'I'm a Feminist!' Men in ABC Comedy Embarrassingly Try to Be Woke

October 10th, 2019 12:51 AM

ABC’s sitcom Single Parents poked fun at feminism last season but in the episode October 9 “Derek Sucks,” they were far more PC, with characters embarrassingly asserting their feminist bonafides.

“Derek” (Adam Brody) is the father of single mom Angie’s (Leighton Meester) son, Graham. Derek abandoned Angie when she was pregnant with Graham nine years earlier. The deadbeat dad returns in this episode and tries to explain abandoning the mother of his child at a bus stop almost a decade earlier with the excuse that “the Tea Party was gaining momentum. And I was sniffing a lot of markers.”

Angie is afraid of becoming attracted to Derek again so she enlists the help of her friends Will (Taran Killam) and Miggy (Jake Choi) to make sure she does not fall under his spell. Will tries to run interference when Derek starts playing his guitar (Angie's weakness).

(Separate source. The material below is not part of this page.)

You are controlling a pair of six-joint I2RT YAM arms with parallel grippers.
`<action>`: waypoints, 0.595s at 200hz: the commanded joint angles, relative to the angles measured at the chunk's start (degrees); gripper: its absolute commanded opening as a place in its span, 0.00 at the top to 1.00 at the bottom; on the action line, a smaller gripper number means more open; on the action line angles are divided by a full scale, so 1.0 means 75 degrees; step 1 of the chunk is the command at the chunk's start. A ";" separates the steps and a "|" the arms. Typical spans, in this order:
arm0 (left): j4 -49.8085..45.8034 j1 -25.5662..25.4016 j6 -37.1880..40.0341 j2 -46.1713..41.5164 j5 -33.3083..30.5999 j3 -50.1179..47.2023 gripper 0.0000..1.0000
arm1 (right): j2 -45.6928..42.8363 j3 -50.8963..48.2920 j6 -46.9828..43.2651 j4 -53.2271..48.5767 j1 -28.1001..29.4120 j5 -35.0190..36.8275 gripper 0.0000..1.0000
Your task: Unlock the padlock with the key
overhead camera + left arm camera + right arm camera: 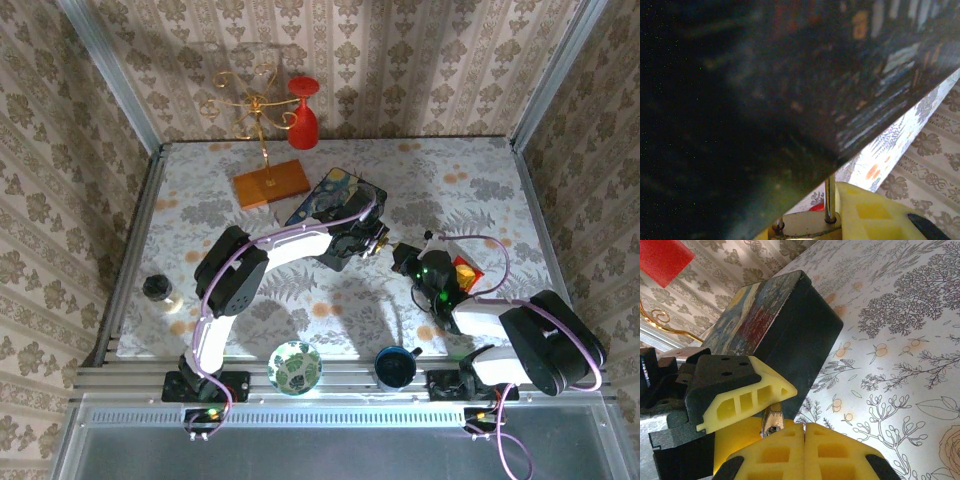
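Observation:
The padlock (807, 223) is a small brassy body with a silvery shackle (829, 197). It sits between the yellow fingers (870, 215) of my left gripper (378, 243), which is shut on it. The dark side of the painted blue box (335, 195) stands just past the shackle. In the right wrist view the padlock (772, 419) shows as a small metal piece with a round hole, pinched under the left gripper's finger (750, 397). My right gripper (805, 431) is shut, with its tips right beside that piece. The key is hidden.
The patterned table (480, 190) also holds a wooden base with a gold stand (270, 183) and a red glass (303, 112) at the back. A small jar (157, 289) sits left. A patterned bowl (295, 366) and dark mug (397, 366) stand at the near edge.

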 commanded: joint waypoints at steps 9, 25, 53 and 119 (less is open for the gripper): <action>0.0513 -0.0161 -0.0455 0.0194 0.0693 0.0066 0.98 | -0.0100 0.0134 -0.0196 -0.0066 0.0078 0.0341 1.00; 0.0513 -0.0158 -0.0456 0.0191 0.0681 0.0074 0.98 | -0.0111 0.0136 -0.0229 -0.0083 0.0089 0.0329 1.00; 0.0513 -0.0161 -0.0444 0.0182 0.0669 0.0074 0.98 | -0.0123 0.0134 -0.0245 -0.0165 0.0101 0.0286 1.00; 0.0525 -0.0170 -0.0461 0.0192 0.0669 0.0097 0.99 | -0.0128 0.0090 -0.0267 -0.0165 0.0170 0.0523 1.00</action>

The scene soon turns into a battle of who is more woke, with all the men pulling out feminist clichés.

 

 

Derek: So I wrote you a song.

Angie: You can go now.

Will: What?! Absolutely not! Angie, you are too emotional to think.

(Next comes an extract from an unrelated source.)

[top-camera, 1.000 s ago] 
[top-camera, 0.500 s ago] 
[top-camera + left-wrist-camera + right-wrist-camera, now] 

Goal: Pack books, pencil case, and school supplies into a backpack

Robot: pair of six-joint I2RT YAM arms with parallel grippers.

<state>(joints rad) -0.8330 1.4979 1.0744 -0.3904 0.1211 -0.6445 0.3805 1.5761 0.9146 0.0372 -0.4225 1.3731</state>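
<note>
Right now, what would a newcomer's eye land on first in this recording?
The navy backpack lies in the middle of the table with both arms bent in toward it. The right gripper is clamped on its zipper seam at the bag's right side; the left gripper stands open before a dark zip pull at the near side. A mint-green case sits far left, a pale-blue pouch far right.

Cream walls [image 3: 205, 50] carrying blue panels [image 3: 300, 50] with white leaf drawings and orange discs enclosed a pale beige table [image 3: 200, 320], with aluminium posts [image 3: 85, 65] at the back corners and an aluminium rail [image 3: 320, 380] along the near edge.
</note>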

Derek: You can't talk to her like that.

Will: She asked me to say this.

Angie: No, I didn't.

Will: What?! Don't believe her.

Derek: I think we need to believe women.

Miggy: Yeah, I agree. It's 2019.

Derek: This is why women need male allies. Right?

Miggy: Yeah.

Will: I am an ally! I am the father of a daughter.

Angie: Wow!

Derek: Oh, this is sad, man. Like, I'm so embarrassed for you. She's asking you to leave.

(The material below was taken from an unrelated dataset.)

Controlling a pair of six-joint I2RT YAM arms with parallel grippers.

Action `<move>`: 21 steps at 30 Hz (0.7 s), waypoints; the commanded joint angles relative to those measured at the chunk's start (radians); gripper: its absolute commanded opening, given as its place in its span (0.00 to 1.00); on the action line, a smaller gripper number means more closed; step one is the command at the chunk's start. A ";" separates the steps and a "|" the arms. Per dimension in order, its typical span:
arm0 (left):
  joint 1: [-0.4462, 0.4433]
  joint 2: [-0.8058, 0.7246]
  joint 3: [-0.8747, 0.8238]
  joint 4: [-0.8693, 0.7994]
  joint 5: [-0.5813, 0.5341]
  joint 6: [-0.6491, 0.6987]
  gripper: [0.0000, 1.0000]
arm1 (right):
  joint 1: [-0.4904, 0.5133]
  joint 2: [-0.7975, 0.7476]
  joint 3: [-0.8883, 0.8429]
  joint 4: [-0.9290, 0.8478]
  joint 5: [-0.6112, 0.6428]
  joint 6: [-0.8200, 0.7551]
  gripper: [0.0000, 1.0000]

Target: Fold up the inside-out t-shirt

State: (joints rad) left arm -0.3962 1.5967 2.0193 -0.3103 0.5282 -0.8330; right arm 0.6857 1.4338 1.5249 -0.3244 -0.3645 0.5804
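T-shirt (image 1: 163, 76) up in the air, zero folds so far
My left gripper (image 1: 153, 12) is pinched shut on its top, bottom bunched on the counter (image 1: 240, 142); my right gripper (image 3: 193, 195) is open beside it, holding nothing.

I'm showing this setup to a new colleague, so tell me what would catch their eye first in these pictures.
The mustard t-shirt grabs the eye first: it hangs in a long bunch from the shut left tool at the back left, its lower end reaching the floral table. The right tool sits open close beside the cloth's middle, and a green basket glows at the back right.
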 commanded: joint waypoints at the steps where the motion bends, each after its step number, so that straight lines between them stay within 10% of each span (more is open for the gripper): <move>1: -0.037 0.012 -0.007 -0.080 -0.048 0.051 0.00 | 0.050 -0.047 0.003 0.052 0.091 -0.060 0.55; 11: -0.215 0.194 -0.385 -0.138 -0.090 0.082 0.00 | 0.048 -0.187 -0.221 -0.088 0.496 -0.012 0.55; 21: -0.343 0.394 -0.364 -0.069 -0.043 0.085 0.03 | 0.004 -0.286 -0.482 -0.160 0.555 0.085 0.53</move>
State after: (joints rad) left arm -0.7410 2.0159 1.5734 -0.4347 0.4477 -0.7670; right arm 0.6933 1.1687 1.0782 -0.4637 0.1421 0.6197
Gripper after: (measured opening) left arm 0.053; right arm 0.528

Will: Okay. Miggy, come with me.

Miggy: I'm leaving with him, but I don't support his beliefs.

Derek: Ok, Miggy.

Derek eventually acknowledges how terrible he had been to Angie and Graham and sincerely asks to develop a relationship with his son. The episode ends with Will still trying to prove his “male feminist” credentials. As Derek gets on the bus, Will announces, ”And by the way, in high school, I started a Boy Feminist Club, and our slogan was, ‘Y Y Y? Because we care!’ It was a chromosome joke! And every night I go to sleep in a Nasty Girl shirt, so eat that, you bus rider!” “Are you okay?” Angie asks. “Yeah. I'm a feminist,” Will replies. Angie looks at him pityingly, “I believe you.”

 

 

Radical feminists have been making enough of a joke of themselves with vagina costumes and “believe all women” extremism, men don't have to beclown themselves, too.